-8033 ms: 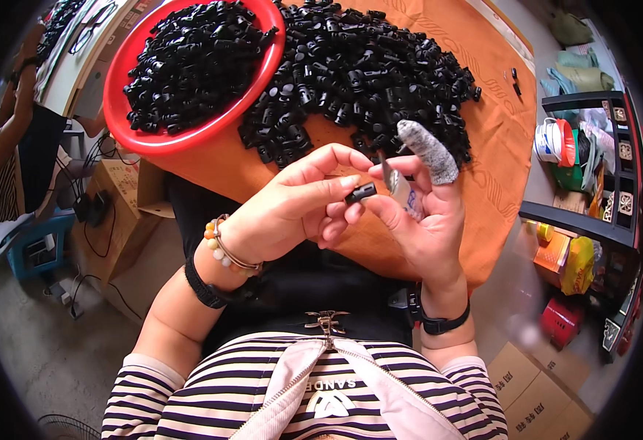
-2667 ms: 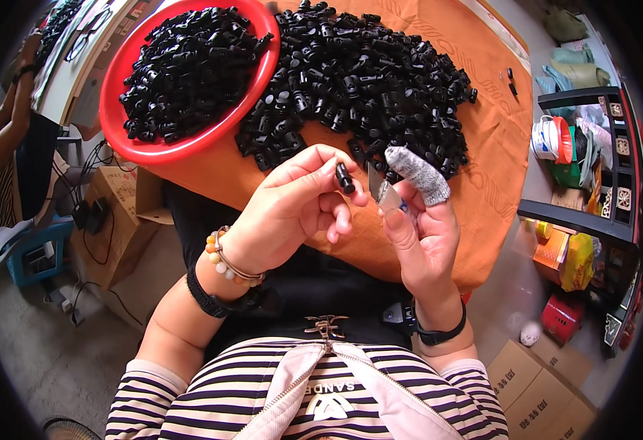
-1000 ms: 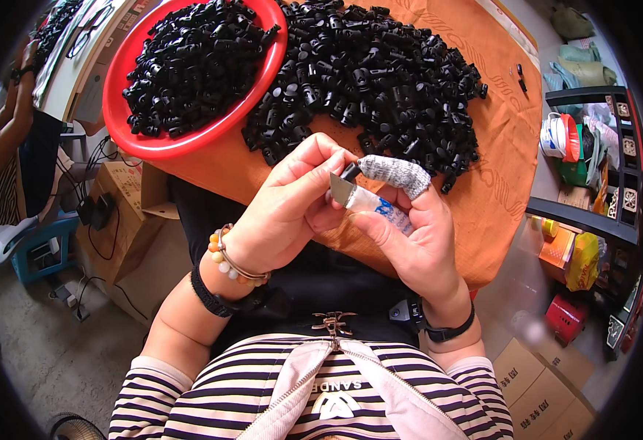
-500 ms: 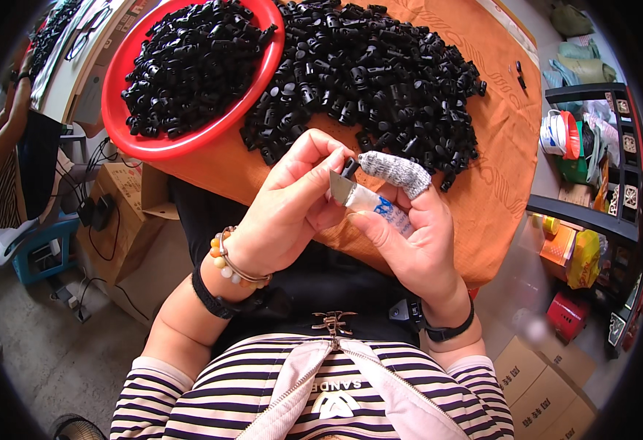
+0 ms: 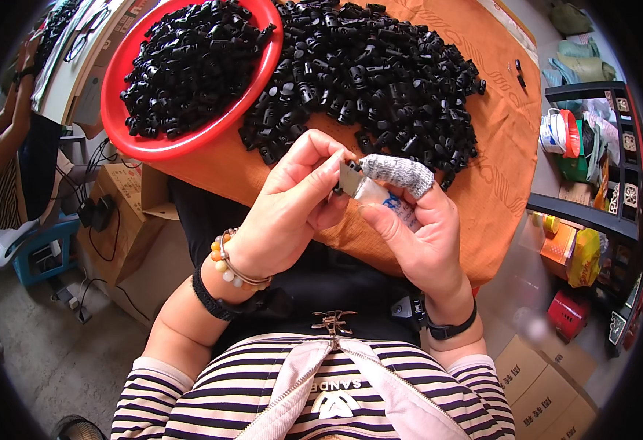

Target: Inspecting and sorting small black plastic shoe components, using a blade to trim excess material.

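My left hand [image 5: 286, 196] pinches a small black plastic part [image 5: 353, 166] between thumb and fingertips, over the front of the table. In my right hand [image 5: 430, 238] is a short knife, its handle wrapped in white with blue marks [image 5: 373, 193]. The knife's flat metal blade [image 5: 350, 179] lies right at the black part, close to my left fingertips. A grey knitted cover [image 5: 398, 172] sleeves my right index finger. Beyond both hands spreads a heap of similar black plastic parts [image 5: 380, 81]. My left fingers hide most of the held part.
An orange cloth [image 5: 494, 191] covers the table. At its left stands a red basin [image 5: 119, 128] full of black parts. Two loose pieces [image 5: 519, 73] lie far right. A cardboard box [image 5: 127, 213] and another person's arm [image 5: 17, 125] are at left, a black rack [image 5: 585, 213] at right.
The blade has shifted slightly up and right, and now stands more squarely against the black part. My right hand has turned a little; my left hand keeps its place.
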`<state>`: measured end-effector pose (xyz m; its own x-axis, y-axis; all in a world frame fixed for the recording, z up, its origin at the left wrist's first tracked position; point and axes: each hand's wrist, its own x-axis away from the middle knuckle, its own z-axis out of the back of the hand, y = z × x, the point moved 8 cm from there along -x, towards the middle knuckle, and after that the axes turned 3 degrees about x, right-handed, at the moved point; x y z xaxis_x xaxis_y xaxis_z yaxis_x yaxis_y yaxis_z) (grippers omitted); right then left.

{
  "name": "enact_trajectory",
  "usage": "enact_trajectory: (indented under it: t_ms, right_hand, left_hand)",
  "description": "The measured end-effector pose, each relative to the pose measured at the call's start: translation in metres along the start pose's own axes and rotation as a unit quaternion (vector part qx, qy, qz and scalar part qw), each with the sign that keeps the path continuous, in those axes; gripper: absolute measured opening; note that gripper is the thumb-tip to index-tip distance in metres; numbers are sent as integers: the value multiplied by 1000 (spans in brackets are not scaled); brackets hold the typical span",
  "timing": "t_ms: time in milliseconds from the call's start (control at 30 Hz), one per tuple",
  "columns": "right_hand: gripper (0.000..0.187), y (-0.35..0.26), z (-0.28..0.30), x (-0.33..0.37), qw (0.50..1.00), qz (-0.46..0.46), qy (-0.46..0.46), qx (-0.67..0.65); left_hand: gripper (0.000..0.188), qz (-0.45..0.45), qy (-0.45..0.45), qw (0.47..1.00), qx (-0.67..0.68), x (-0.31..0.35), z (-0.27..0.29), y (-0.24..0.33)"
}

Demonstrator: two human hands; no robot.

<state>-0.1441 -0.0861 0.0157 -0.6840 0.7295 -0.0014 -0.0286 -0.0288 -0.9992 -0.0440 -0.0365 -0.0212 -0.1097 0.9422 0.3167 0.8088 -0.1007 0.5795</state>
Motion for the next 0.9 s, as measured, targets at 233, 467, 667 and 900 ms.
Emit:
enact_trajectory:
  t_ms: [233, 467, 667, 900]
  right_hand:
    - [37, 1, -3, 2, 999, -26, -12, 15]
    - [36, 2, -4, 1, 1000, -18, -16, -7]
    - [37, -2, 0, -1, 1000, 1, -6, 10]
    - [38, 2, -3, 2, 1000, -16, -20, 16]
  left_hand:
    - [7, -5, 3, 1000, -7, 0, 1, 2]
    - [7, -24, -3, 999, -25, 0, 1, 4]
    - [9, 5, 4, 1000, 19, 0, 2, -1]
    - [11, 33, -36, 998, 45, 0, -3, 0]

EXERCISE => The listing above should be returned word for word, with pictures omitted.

ANSWER SPACE =>
-8033 ms: 
-2667 ms: 
-1000 ms: 
-500 ms: 
+0 ms: 

Target: Inspecting and sorting small black plastic shoe components, using a blade to trim excess material.

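My left hand [image 5: 286, 196] pinches a small black plastic part [image 5: 353, 166] between thumb and fingertips, over the front of the table. In my right hand [image 5: 430, 238] is a short knife, its handle wrapped in white with blue marks [image 5: 373, 193]. The knife's flat metal blade [image 5: 350, 179] lies right at the black part, close to my left fingertips. A grey knitted cover [image 5: 398, 172] sleeves my right index finger. Beyond both hands spreads a heap of similar black plastic parts [image 5: 380, 81]. My left fingers hide most of the held part.
An orange cloth [image 5: 494, 191] covers the table. At its left stands a red basin [image 5: 119, 128] full of black parts. Two loose pieces [image 5: 519, 73] lie far right. A cardboard box [image 5: 127, 213] and another person's arm [image 5: 17, 125] are at left, a black rack [image 5: 585, 213] at right.
The blade has shifted slightly up and right, and now stands more squarely against the black part. My right hand has turned a little; my left hand keeps its place.
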`<state>`: measured end-effector pose (xyz m; its own x-axis, y-axis; all in a world frame fixed for the recording, z up, its origin at the left wrist's first tracked position; point and axes: each hand's wrist, its own x-axis away from the middle knuckle, its own z-axis out of the back of the hand, y = z × x, the point moved 8 cm from there along -x, towards the middle knuckle, and after that the axes turned 3 degrees about x, right-handed, at the moved point; x y z xaxis_x xaxis_y xaxis_z yaxis_x yaxis_y yaxis_z) (grippers omitted); right then left.

{
  "name": "enact_trajectory",
  "usage": "enact_trajectory: (indented under it: t_ms, right_hand, left_hand)",
  "description": "The measured end-effector pose, each relative to the pose measured at the call's start: translation in metres along the start pose's own axes and rotation as a unit quaternion (vector part qx, qy, qz and scalar part qw), each with the sign that keeps the path continuous, in those axes; gripper: absolute measured opening; note that gripper is the thumb-tip to index-tip distance in metres; numbers are sent as integers: the value multiplied by 1000 (spans in brackets are not scaled); brackets hold the typical span",
  "timing": "t_ms: time in milliseconds from the call's start (control at 30 Hz), one per tuple",
  "columns": "right_hand: gripper (0.000..0.187), y (-0.35..0.26), z (-0.28..0.30), x (-0.33..0.37), qw (0.50..1.00), qz (-0.46..0.46), qy (-0.46..0.46), qx (-0.67..0.65); left_hand: gripper (0.000..0.188), qz (-0.45..0.45), qy (-0.45..0.45), qw (0.47..1.00), qx (-0.67..0.68), x (-0.31..0.35), z (-0.27..0.29), y (-0.24..0.33)"
}

Demonstrator: two human hands; no robot.

<state>-0.1441 -0.0861 0.0157 -0.6840 0.7295 -0.0014 -0.0286 -0.0288 -0.9992 -0.0440 -0.0365 -0.0212 -0.1097 0.9422 0.3167 0.8088 -0.1007 0.5795</state>
Motion for the next 0.9 s, as measured, targets at 233, 467, 667 and 900 ms.
Emit:
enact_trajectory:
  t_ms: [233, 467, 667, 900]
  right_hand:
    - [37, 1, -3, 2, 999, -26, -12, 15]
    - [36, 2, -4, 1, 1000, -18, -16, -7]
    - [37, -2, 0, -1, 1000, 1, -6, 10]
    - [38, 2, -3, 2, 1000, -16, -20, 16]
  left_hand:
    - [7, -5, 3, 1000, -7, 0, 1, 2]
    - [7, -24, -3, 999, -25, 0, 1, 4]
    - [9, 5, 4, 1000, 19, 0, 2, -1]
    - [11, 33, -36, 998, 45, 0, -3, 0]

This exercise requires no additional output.